Investigating the Functional Impacts of Metabolic Disease Associated Immune-Vascular Interactions in Alzheimer’s Disease

Background and Hypothesis:Alzheimer’s disease (AD) is an irreversible neurodegenerative disorder with undefined etiology and is the fifth leading cause of death worldwide. AD pathology is characterized by amyloid-beta (Aβ) plaques. Previous work demonstrated that alterations in the microvasculature are some of the earliest recognizable changes in AD, and that most patients with dementia have mixed vascular pathologies. We investigated the functional impacts of metabolic disease associated immune-vascular perturbation on the underlying mechanisms of AD. Methods:Adult male Leprdb/J (db/db) were obtained from the Jackson Laboratory. Activated microglia and brain vessel density levels were assessed using immunofluorescence. Cerebral microvessels were isolated for RNA examination using qPCR, and FACS-based analysis of brain endothelial cells. Immunofluorescence of hAβ42 transport in microvessels were observed via confocal microscope. Quantification of images were performed using Fiji (NIH) software. Results:Db/db mice brains displayed higher levels of activated microglia with increased soma area and decreased circularity (p<0.05). This confirms early vascular stress leads to increased immune cell activation. Brain vessel density analysis revealed a non-statistically significant trend with decreased density in db/db mice. Given that functional changes occur before structural changes, we shifted our examination to the microvasculature. Brain microvessels were isolated and validated and both qPCR and FACS results demonstrated increased levels of inflammatory mediators and cell adhesion molecules in db/db mice (p<0.05), confirming microvessel dysfunction and neuroinflammation.

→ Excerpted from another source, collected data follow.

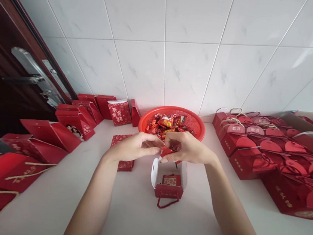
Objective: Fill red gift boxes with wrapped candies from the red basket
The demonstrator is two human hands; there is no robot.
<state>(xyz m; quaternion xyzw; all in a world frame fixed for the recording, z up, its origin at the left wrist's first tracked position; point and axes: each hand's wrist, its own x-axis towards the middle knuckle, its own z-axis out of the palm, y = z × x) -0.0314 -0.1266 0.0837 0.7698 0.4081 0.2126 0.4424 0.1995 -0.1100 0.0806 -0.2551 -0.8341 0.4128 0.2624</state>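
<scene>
Above a small red gift box with white inside walls, my right hand pinches a red wrapped candy. My left hand is beside it, thumb and fingers apart, fingertips close to the candy; whether they touch it I cannot tell. The box stands with its flaps up and a red cord handle hanging at the front. A red and cream patterned packet lies inside it. Just behind my hands, a red plastic basket holds many wrapped candies, partly hidden by my fingers.
A flat red patterned box lies partly under my left forearm. Red gift boxes line the left side near a dark door. Rows of red boxes with cord handles fill the right. A tiled wall rises behind the white table.
</scene>
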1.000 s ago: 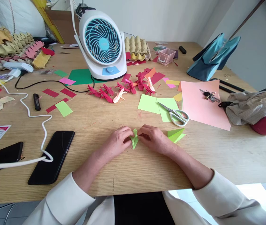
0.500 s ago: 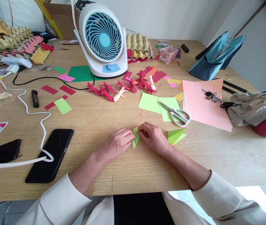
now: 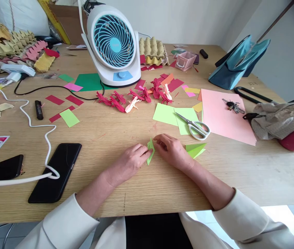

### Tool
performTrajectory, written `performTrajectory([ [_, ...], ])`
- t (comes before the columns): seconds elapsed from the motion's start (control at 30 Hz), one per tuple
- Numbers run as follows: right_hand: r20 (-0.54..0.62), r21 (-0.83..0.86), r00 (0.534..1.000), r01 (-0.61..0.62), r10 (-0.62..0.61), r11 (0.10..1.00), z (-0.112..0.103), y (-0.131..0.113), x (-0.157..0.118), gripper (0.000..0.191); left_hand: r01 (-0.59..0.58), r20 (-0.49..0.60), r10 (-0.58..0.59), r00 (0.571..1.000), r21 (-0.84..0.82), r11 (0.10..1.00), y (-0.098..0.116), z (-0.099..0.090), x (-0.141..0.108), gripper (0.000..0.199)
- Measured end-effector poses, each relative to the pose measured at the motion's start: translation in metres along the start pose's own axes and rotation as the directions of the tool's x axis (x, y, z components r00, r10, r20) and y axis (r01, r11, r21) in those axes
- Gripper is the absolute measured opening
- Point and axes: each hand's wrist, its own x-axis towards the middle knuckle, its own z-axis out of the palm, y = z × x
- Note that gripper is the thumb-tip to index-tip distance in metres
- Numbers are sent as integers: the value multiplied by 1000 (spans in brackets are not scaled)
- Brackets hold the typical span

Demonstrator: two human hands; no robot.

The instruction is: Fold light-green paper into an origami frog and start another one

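Note:
A small folded piece of light green paper, narrow and pointed at both ends, lies on the table between my hands. My left hand is closed on its left side, fingertips pressing on the middle. Just right of the paper is my right hand, its fingers bent, slightly apart and holding nothing; its fingertips are close to the paper's upper edge. Beside my right wrist lies another folded light green paper. Scissors with white handles rest on flat light green sheets farther back.
Red folded paper figures sit before a white fan. Keys lie on a pink sheet to the right. At left are a black phone, a white cable and a black marker.
My right fingers have come off the green paper and sit just beside it. My left fingertips have shifted slightly right, farther over the paper.

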Motion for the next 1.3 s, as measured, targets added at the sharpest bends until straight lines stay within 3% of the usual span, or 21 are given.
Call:
performTrajectory([
  [0.2,286,-153,951,167,-118,974,-22,-6,-5,20,7,51,-10,999,53,999,3,-3,1,26],
  [0.37,413,-261,900,266,-142,928,-29,-14,-4,21,1,49,-4,999,58,998,3,-2,0,27],
  [0.63,482,-351,864,344,-147,871,-31,-17,-2,20,-4,60,0,998,70,998,5,-4,1,27],
  [1.13,524,-492,844,408,-113,769,-27,-20,-7,22,-9,75,3,997,81,997,5,-3,4,25],
  [1.3,531,-546,842,426,-96,721,-23,-23,-7,21,12,7,-13,1000,95,995,8,0,5,29],
])
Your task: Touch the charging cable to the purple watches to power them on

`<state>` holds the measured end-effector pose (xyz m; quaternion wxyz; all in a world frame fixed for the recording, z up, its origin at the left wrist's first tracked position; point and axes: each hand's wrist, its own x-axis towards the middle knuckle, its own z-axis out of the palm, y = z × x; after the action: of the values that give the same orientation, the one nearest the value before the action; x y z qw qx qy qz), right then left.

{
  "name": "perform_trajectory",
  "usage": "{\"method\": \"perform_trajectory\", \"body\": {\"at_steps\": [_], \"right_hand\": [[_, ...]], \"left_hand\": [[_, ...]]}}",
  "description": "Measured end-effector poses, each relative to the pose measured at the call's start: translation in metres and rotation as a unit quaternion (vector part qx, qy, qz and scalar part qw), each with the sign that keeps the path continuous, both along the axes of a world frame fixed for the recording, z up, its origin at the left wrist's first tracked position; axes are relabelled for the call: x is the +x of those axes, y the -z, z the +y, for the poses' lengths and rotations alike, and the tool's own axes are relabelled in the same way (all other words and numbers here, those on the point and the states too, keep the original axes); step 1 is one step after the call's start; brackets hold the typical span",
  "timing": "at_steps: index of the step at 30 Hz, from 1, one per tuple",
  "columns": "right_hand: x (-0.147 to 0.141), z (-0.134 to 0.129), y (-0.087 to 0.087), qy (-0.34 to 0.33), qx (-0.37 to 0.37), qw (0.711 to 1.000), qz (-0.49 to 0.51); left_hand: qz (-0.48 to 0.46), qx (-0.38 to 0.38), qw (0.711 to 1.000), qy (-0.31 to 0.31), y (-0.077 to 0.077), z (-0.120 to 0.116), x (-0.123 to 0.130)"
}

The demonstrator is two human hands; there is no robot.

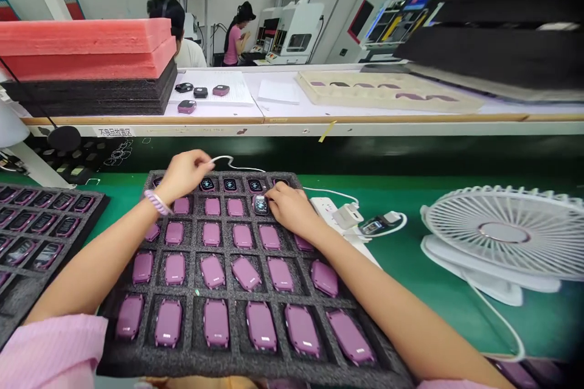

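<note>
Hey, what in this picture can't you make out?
All in the head view:
Cable inside the left grip: hidden by it.
Parts of the middle tray: behind the right grip and forearm.
Left tray: cut off by the picture edge.
Watch at the right grip: screen too small to read.

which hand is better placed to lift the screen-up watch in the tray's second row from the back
Probably the right hand: it is right beside that watch, while the left hand is farther away, pinching the white cable.
</note>
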<state>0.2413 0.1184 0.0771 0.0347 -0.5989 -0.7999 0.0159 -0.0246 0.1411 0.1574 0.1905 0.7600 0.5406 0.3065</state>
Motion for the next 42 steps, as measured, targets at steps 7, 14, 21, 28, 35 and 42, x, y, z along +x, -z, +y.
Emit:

Finally, quantification of luminal area fluorescence demonstrated decreased hAβ42 transport in db/db mice (p<0.01), validating functional disturbance in the cerebral microvasculature. Conclusion and Impact:The vascular risk factors of metabolic disease can lead to dysfunction and inflammation in cerebral microvasculature, causing accelerated progression of AD. Our results emphasize the contributory role of cerebral small vessel health in the origin and evolution of AD and present an opportunity for novel development of surrogate biomarkers and therapeutic treatments.